Problem
Output the entries below exactly as written, omitting pictures.

Supplied material
- - - - - - -

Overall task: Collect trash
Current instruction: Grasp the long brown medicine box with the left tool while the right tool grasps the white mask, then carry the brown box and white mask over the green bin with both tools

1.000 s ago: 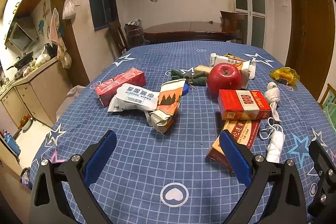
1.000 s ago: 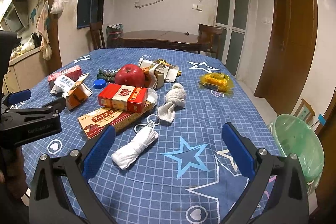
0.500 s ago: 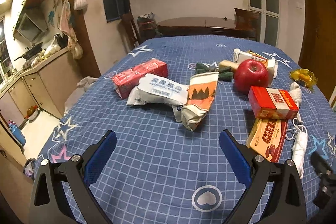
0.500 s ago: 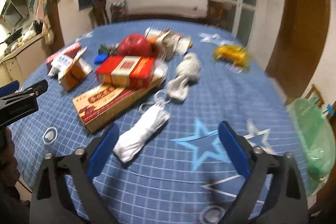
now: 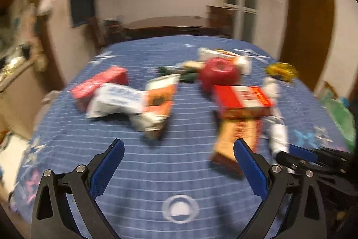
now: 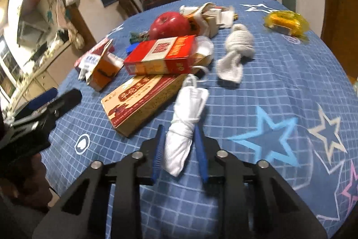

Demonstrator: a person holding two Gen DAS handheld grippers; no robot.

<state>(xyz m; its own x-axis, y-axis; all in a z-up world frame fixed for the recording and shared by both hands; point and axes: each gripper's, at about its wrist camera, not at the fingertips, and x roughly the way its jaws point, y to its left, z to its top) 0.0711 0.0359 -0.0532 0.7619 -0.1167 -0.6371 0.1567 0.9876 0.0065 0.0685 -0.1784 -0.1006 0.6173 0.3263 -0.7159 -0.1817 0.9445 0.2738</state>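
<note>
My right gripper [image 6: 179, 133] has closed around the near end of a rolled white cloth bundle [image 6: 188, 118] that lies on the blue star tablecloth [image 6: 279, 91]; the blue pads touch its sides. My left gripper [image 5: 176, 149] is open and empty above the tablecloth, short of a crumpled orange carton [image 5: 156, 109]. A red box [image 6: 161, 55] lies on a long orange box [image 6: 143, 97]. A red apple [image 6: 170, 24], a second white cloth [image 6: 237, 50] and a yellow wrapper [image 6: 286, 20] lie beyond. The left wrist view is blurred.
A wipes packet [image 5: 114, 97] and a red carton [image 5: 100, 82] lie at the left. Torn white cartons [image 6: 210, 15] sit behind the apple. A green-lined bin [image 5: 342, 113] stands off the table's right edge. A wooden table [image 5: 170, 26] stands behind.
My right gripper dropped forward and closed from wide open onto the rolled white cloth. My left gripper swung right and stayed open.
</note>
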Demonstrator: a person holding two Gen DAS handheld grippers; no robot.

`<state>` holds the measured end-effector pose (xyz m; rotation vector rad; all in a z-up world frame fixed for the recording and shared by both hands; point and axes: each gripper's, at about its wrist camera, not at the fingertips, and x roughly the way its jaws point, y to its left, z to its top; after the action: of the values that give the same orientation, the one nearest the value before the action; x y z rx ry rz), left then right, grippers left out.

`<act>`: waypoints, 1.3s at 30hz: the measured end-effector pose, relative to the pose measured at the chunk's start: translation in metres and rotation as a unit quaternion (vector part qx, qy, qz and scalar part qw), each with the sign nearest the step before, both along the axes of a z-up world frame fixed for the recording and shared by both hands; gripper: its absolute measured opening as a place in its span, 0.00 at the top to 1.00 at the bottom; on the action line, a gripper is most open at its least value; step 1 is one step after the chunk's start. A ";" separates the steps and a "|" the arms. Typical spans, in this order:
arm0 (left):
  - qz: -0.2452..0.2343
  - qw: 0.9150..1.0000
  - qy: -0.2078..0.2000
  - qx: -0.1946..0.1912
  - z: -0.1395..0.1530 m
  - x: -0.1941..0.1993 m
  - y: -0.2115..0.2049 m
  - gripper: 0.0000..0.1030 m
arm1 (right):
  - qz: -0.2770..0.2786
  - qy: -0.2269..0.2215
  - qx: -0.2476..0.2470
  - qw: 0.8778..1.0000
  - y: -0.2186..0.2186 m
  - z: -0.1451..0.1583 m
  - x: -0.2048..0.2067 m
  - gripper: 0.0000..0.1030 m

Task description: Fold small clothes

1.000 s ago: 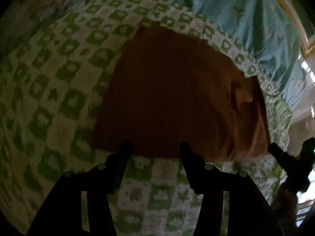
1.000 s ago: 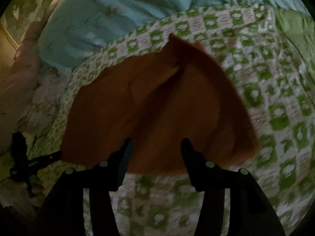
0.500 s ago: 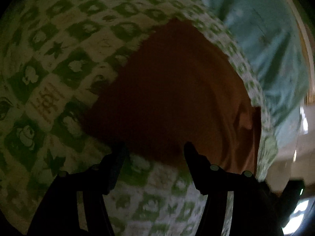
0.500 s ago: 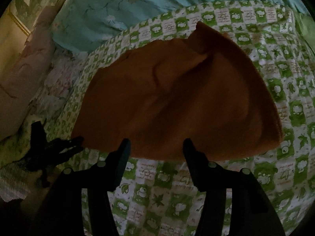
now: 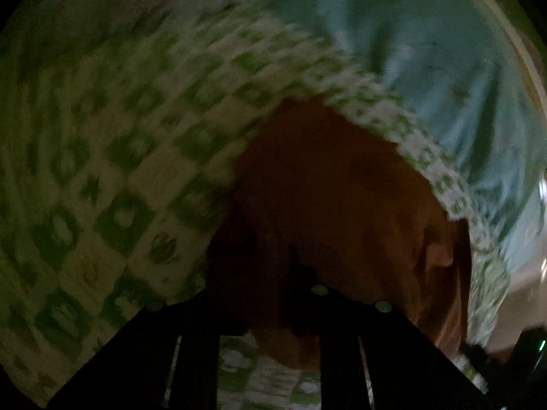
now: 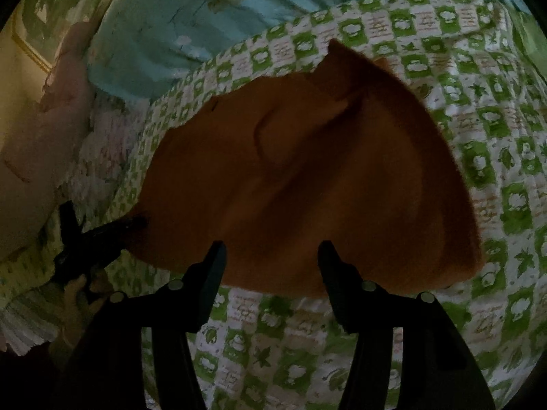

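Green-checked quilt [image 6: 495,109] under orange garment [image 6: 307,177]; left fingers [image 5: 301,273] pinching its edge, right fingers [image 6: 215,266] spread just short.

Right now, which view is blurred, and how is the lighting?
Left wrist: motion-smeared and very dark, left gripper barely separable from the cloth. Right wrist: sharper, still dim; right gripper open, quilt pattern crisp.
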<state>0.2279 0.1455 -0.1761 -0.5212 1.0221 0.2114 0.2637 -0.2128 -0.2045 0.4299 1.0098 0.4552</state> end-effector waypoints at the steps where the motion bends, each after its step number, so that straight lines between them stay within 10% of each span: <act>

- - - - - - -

Solution to this problem
Overall task: Collect trash
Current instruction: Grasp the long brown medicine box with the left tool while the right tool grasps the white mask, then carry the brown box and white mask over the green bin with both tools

1.000 s ago: 
1.000 s ago: 
0.500 s ago: 
0.500 s ago: 
now: 
now: 

Demonstrator: a person holding two Gen DAS handheld grippers; no robot.

<state>(xyz m; its own x-axis, y-axis; all in a z-up world frame fixed for the recording and shared by both hands; point and axes: each gripper's, at about its wrist camera, not at the fingertips, and x roughly the way its jaws point, y to its left, z to its top) 0.0711 0.0359 -0.0532 0.7619 -0.1167 -0.6371 0.1567 0.9876 0.0065 0.0685 -0.1784 -0.1006 0.6173 0.3263 -0.7159 -0.1817 0.9445 0.2738</state>
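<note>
My right gripper [image 6: 179, 133] has closed around the near end of a rolled white cloth bundle [image 6: 188, 118] that lies on the blue star tablecloth [image 6: 279, 91]; the blue pads touch its sides. My left gripper [image 5: 176, 149] is open and empty above the tablecloth, short of a crumpled orange carton [image 5: 156, 109]. A red box [image 6: 161, 55] lies on a long orange box [image 6: 143, 97]. A red apple [image 6: 170, 24], a second white cloth [image 6: 237, 50] and a yellow wrapper [image 6: 286, 20] lie beyond. The left wrist view is blurred.
A wipes packet [image 5: 114, 97] and a red carton [image 5: 100, 82] lie at the left. Torn white cartons [image 6: 210, 15] sit behind the apple. A green-lined bin [image 5: 342, 113] stands off the table's right edge. A wooden table [image 5: 170, 26] stands behind.
My right gripper dropped forward and closed from wide open onto the rolled white cloth. My left gripper swung right and stayed open.
</note>
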Demonstrator: a person holding two Gen DAS handheld grippers; no robot.

`<state>` holds the measured end-effector pose (xyz m; rotation vector rad; all in a z-up world frame fixed for the recording and shared by both hands; point and axes: each gripper's, at about its wrist camera, not at the fingertips, and x roughly the way its jaws point, y to its left, z to its top; after the action: of the values that give the same orientation, the one nearest the value before the action; x y z rx ry rz), left then right, grippers left out.

`<act>`: waypoints, 1.3s at 30hz: the measured end-effector pose, relative to the pose measured at the chunk's start: translation in metres and rotation as a unit quaternion (vector part qx, qy, qz and scalar part qw), each with the sign nearest the step before, both along the axes of a z-up world frame fixed for the recording and shared by both hands; gripper: its absolute measured opening as a place in its span, 0.00 at the top to 1.00 at the bottom; on the action line, a gripper is most open at its least value; step 1 is one step after the chunk's start. A ";" separates the steps and a "|" the arms. Typical spans, in this order:
arm0 (left):
  - qz: -0.2452..0.2343
  - qw: 0.9150..1.0000
  - qy: -0.2078..0.2000
  - qx: -0.1946..0.1912
  - z: -0.1395..0.1530 m
  - x: -0.1941..0.1993 m
  - y: -0.2115..0.2049 m
  - gripper: 0.0000..0.1030 m
arm1 (right):
  - qz: -0.2770..0.2786
  - qy: -0.2269..0.2215
  - qx: -0.2476..0.2470
  - qw: 0.8778..1.0000
  - y: -0.2186..0.2186 m
  - z: -0.1451..0.1583 m
  - x: -0.2048..0.2067 m
  - gripper: 0.0000..0.1030 m

Task description: Fold small clothes

1.000 s ago: 
1.000 s ago: 
0.500 s ago: 
0.500 s ago: 
now: 
now: 

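Green-checked quilt [image 6: 495,109] under orange garment [image 6: 307,177]; left fingers [image 5: 301,273] pinching its edge, right fingers [image 6: 215,266] spread just short.

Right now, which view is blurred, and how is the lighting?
Left wrist: motion-smeared and very dark, left gripper barely separable from the cloth. Right wrist: sharper, still dim; right gripper open, quilt pattern crisp.
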<state>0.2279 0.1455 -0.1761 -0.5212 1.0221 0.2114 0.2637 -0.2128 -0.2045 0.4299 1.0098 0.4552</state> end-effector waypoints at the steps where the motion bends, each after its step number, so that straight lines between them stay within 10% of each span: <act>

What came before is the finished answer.